Improved Security Taking advantage of today’s technology is essential for financial institutions. The same applies to high-tech monetary services. This will enable people to use financial services with more confidence. The most current security measures should be used. In addition, mobile technology has led to significant investment in security. This allows consumers’ data to be protected. This includes biometric and tokenized data. The use of data encryption among businesses in this field is among the latest security solutions.
Greater Acceptance Percentage Most of the banking system needs to focus on the approval rate as a distinguishing factor. With the use of fintech, this process is now much more straightforward. Digital lenders are available online, and approval can take place within one day of requesting them. They can access all types of services they require by providing the information needed to process their data. It is credited to the automatic process enabled by artificial intelligence in the banking sector, which is expected to accelerate the process faster than what a human can deliver.
Lower Costs Both consumers and businesses find fintech to be the most cost-effective option.
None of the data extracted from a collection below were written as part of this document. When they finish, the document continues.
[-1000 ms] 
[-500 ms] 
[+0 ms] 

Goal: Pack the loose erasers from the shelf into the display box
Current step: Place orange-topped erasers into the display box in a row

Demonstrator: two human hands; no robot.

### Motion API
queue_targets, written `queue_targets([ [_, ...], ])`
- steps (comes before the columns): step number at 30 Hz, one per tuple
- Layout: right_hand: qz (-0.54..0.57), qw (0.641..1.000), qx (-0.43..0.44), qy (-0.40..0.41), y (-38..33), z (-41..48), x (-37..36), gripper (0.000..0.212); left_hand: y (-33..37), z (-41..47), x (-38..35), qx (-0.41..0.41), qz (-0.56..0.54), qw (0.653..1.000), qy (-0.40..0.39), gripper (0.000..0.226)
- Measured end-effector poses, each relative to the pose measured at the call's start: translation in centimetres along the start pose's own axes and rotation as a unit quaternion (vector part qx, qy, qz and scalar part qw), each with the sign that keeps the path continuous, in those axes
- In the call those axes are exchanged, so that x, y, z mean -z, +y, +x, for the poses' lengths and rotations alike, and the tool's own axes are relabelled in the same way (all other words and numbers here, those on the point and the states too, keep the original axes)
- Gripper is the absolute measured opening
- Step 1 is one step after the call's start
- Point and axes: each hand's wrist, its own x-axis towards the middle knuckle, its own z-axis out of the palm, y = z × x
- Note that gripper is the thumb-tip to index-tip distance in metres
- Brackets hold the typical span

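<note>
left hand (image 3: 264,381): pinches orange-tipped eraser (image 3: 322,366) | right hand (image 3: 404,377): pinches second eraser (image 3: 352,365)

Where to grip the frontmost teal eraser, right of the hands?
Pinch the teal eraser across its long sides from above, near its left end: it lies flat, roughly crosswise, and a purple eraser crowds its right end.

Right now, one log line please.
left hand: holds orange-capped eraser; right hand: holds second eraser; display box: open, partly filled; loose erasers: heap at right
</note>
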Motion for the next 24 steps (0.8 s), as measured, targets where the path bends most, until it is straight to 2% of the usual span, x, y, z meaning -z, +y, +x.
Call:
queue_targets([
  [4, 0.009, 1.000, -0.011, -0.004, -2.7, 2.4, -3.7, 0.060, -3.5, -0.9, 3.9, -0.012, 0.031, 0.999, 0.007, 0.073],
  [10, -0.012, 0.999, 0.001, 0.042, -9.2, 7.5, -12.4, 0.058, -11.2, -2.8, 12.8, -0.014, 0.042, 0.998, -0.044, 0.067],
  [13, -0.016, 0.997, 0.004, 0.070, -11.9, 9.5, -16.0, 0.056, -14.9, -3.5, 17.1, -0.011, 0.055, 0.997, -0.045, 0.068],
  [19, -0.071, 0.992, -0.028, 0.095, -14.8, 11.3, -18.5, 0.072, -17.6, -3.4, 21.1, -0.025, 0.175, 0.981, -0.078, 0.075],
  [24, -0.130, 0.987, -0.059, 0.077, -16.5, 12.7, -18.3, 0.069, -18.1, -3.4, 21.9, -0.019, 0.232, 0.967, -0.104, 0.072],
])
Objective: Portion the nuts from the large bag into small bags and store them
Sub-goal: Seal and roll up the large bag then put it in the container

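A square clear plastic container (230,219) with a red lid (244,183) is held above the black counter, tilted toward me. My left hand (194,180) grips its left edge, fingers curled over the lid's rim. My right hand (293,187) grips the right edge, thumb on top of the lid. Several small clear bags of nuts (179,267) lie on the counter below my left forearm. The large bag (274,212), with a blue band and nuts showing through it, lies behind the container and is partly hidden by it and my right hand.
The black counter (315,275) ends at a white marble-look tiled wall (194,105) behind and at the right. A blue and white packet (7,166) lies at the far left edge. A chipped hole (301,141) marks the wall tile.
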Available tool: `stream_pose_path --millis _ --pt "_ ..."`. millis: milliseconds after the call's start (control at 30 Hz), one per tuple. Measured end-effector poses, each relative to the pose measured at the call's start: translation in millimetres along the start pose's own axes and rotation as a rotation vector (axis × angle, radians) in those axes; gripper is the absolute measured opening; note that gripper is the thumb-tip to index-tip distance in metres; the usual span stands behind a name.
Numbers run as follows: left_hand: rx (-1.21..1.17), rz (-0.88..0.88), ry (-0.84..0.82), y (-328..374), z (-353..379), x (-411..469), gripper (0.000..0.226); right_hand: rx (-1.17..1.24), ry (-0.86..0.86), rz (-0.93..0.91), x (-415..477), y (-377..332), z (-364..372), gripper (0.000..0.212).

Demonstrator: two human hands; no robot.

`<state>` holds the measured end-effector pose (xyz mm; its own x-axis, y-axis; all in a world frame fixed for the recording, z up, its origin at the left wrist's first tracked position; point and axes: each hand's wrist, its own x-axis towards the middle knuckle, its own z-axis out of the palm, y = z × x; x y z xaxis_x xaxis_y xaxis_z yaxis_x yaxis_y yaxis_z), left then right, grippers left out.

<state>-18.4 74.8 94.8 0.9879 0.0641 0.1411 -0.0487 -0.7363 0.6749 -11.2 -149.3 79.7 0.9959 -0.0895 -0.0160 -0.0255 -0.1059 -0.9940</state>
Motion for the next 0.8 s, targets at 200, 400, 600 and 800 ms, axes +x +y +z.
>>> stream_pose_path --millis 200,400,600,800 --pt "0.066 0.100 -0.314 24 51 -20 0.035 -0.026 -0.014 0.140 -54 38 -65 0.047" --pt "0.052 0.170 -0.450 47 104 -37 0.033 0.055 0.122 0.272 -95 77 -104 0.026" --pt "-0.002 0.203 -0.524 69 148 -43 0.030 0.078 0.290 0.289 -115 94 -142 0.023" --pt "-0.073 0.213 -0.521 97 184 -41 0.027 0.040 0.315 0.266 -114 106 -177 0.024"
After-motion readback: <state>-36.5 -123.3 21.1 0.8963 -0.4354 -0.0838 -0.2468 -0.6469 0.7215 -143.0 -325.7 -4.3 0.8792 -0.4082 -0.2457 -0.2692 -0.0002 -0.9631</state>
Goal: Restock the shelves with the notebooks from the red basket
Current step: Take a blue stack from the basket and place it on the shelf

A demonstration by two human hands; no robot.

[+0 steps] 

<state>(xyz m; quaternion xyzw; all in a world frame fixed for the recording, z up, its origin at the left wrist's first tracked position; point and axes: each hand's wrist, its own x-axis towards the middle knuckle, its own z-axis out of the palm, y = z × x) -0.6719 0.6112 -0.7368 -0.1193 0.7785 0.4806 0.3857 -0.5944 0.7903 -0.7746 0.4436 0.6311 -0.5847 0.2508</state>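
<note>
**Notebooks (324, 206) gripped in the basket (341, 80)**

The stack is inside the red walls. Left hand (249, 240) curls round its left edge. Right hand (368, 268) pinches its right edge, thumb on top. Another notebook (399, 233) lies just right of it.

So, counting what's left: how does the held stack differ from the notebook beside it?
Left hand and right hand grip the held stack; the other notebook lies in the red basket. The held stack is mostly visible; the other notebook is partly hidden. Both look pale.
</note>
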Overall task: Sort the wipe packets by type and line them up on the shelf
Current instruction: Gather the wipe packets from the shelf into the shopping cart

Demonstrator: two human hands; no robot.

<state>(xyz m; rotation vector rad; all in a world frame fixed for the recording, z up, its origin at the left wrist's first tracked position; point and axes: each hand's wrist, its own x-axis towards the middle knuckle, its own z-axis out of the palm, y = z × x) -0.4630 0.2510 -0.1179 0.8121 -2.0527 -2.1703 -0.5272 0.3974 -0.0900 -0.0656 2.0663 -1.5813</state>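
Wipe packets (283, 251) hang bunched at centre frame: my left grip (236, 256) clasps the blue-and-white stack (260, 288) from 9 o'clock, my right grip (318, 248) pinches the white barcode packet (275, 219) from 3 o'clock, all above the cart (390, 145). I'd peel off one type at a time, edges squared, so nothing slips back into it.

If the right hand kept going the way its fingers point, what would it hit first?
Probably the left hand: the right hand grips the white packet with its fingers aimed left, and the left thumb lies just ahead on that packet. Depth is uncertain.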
Since there are no hidden fees, it is more economical than traditional options. Furthermore, it enables a unified user experience by integrating physical and digital payment methods together. Hence, it gives companies a competitive edge. Convenient mobile payment options and reduced transaction costs also make this an attractive option. Concluding Thoughts!!! There is no denial that fintech has made a significant impact on the way businesses and consumers conduct business, and it is bringing innovation to technologies and financial sectors from all over the world. The Fintech development company can assist business owners in their financial models allowing them to make better decisions.
The Fintech industry has undoubtedly shaped the future of next-generation financial services. Despite a few hurdles facing fintech start-ups in the current business environment, it is apparent that the fintech industry will prosper, no matter where it operates.